- _Directions_
Output every line below without omitting or altering anything.

*** Data below ***

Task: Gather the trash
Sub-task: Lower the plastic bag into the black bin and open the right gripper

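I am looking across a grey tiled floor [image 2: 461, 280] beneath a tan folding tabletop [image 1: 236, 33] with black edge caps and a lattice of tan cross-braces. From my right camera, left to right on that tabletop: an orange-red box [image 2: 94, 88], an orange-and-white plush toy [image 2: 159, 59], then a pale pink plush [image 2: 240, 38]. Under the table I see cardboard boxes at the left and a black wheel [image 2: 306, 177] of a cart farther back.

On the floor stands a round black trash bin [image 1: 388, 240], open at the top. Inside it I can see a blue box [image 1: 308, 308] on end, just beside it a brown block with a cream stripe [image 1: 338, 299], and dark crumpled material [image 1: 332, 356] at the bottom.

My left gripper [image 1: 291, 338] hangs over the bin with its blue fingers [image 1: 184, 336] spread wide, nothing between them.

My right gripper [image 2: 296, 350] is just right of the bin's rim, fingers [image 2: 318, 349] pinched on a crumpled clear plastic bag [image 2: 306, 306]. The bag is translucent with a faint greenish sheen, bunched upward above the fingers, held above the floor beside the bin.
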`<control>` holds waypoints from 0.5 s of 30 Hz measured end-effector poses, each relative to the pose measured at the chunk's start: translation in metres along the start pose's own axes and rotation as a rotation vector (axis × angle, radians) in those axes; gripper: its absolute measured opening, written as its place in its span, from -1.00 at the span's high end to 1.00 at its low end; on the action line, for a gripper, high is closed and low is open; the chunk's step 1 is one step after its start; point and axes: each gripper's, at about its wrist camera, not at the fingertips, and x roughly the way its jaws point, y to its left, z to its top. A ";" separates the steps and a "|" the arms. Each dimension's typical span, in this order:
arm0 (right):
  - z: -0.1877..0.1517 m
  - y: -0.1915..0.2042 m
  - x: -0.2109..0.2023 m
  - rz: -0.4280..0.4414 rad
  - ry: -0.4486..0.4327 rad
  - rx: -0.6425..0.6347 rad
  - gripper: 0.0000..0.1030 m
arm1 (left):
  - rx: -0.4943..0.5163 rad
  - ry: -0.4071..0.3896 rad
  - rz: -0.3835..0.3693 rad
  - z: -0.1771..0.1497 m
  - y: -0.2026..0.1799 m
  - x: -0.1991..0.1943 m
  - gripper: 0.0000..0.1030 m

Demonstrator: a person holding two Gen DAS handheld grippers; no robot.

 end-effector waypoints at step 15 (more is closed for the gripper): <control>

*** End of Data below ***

- _Exercise solution_
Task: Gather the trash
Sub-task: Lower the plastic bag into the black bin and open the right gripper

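I am looking across a grey tiled floor [image 2: 461, 280] beneath a tan folding tabletop [image 1: 236, 33] with black edge caps and a lattice of tan cross-braces. From my right camera, left to right on that tabletop: an orange-red box [image 2: 94, 88], an orange-and-white plush toy [image 2: 159, 59], then a pale pink plush [image 2: 240, 38]. Under the table I see cardboard boxes at the left and a black wheel [image 2: 306, 177] of a cart farther back.

On the floor stands a round black trash bin [image 1: 388, 240], open at the top. Inside it I can see a blue box [image 1: 308, 308] on end, just beside it a brown block with a cream stripe [image 1: 338, 299], and dark crumpled material [image 1: 332, 356] at the bottom.

My left gripper [image 1: 291, 338] hangs over the bin with its blue fingers [image 1: 184, 336] spread wide, nothing between them.

My right gripper [image 2: 296, 350] is just right of the bin's rim, fingers [image 2: 318, 349] pinched on a crumpled clear plastic bag [image 2: 306, 306]. The bag is translucent with a faint greenish sheen, bunched upward above the fingers, held above the floor beside the bin.
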`<control>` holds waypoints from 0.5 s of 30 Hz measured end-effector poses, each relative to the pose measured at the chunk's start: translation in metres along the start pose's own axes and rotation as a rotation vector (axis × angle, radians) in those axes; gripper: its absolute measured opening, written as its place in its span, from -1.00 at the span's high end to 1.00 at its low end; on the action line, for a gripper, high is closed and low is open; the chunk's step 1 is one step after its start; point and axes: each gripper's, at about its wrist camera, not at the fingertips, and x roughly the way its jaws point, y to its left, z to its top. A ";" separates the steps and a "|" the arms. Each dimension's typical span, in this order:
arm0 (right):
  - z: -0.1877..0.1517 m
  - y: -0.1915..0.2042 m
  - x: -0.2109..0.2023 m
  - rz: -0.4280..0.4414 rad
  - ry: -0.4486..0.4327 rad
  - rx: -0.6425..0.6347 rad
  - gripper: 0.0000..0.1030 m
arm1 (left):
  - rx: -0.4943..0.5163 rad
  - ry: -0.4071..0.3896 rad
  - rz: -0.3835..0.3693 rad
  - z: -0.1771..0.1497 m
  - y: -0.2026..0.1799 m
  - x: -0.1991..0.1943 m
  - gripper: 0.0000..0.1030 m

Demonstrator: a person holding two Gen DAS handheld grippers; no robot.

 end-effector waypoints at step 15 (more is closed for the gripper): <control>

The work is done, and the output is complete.